Le prix de l’or reste inférieur de 37% au pic atteint il y a près de deux ans. Pourtant, les stratèges en investissement de la place genevoise demeurent prudents. Leur association – l’ISAG – évoque un consensus sur une valeur de 1500 dollars à l’horizon juin 2014 pour l’once d’or. Valérie Lemaigre, économiste en chef de la BCGE, voit, elle, le métal se stabiliser autour des 1300-1350 dollars. Quant à la banque Merrill Lynch, dans sa note, elle laisse entendre que «les cours pourraient baisser à 1000 dollars». Si «les risques d’une poursuite de la baisse apparaissent plus limités», ses experts admettent «ne voir aucun facteur à même de déclencher le retour d’acheteurs pouvant faire remonter le marché de manière durable».

Les acheteurs sont pourtant là. Mais ils ne viennent ni des investisseurs d’Europe, ni de ceux des Etats-Unis. Ce sont les banques centrales – celles de pays émergents en tête – qui, après avoir vendu leur or durant plus de deux décennies, sont redevenues acheteuses de lingots à partir de 2010. Ce sont aussi les épargnants en Chine et en Inde, qui absorbent à eux seuls la moitié de l’or physique disponible. Une «force de rappel» qui explique «pourquoi la baisse ne peut se poursuivre très loin», souligne Stephan Mueller, responsable du développement chez Swiss & Global Asset Management AG, la branche de gestion d’actifs de Julius Baer. Ceci justifie à ses yeux pourquoi les cours remontent dès que le plancher des 1200 dollars l’once est enfoncé.

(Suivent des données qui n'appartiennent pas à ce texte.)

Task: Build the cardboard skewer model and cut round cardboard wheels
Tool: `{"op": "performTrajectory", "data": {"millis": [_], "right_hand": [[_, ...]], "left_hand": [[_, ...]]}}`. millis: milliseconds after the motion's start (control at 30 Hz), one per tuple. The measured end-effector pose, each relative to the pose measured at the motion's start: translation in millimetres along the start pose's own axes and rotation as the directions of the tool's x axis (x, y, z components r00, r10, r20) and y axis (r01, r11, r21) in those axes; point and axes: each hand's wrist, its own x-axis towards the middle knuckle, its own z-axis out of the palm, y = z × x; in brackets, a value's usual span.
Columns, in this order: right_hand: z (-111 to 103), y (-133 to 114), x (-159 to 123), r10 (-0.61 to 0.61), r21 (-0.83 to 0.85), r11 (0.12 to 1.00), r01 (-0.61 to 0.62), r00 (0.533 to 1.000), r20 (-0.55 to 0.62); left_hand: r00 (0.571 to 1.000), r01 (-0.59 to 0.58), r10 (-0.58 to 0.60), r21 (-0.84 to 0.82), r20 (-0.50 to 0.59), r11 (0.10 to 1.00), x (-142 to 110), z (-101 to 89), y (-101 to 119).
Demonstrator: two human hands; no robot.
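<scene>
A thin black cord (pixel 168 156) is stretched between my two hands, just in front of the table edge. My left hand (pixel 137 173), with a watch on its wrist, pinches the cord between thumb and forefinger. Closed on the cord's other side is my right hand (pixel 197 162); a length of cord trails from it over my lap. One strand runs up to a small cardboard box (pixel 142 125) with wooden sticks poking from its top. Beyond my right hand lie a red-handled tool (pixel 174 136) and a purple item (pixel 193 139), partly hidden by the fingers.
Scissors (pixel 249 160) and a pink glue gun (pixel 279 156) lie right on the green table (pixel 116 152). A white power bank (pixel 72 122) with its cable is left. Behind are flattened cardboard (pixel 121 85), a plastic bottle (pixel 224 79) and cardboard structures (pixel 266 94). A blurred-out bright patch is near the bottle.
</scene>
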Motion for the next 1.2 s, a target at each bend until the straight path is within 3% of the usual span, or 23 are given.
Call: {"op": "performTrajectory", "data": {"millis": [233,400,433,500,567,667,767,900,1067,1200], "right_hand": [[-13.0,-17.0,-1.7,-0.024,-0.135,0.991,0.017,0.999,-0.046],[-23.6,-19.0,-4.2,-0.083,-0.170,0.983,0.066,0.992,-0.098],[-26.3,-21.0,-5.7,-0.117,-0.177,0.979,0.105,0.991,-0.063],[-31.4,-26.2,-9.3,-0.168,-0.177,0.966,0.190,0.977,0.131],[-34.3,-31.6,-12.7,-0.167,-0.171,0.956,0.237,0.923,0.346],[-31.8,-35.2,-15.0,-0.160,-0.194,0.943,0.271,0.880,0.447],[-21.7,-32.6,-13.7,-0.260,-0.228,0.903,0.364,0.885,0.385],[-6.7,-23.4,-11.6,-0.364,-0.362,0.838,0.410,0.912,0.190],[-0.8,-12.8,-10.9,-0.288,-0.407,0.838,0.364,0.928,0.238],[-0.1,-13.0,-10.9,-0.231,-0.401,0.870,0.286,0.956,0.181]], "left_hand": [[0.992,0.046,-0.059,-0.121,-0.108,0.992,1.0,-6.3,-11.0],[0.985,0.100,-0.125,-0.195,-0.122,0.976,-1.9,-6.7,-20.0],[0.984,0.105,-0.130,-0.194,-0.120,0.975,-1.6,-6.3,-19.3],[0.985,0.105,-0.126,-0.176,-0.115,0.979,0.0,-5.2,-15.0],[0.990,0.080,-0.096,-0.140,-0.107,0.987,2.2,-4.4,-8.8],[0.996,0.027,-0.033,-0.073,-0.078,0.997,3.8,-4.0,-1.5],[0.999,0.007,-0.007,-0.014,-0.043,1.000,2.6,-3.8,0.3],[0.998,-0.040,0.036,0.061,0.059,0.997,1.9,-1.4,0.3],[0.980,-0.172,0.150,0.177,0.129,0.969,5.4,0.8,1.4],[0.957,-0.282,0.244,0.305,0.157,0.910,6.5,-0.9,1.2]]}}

Actuellement, les investisseurs du Vieux Continent ont, eux, les yeux rivés sur les indicateurs à même de confirmer la reprise durable aux Etats-Unis pour décider du sort des lingots leur restant en main. Un mauvais calcul à en croire Stephan Mueller. «Nous sommes dans une situation intenable. La puissance dominante – les Etats-Unis – n’est pas celle garantissant les dettes des autres, mais au contraire celle qui est la plus endettée… et qui pourtant impose la politique monétaire au reste du monde.» Un déséquilibre qui, selon lui, justifie la détention de métal précieux. Non point pour «jouer le prix de l’or – c’est pour les grandes maisons, les petits porteurs, eux, se retrouvent toujours du mauvais côté». Mais davantage pour utiliser la fonction d’assurance du métal jaune.

«Ces brusques baisses sont très inhabituelles», admet David Ranson, du bureau H.C. Wainwright & Co.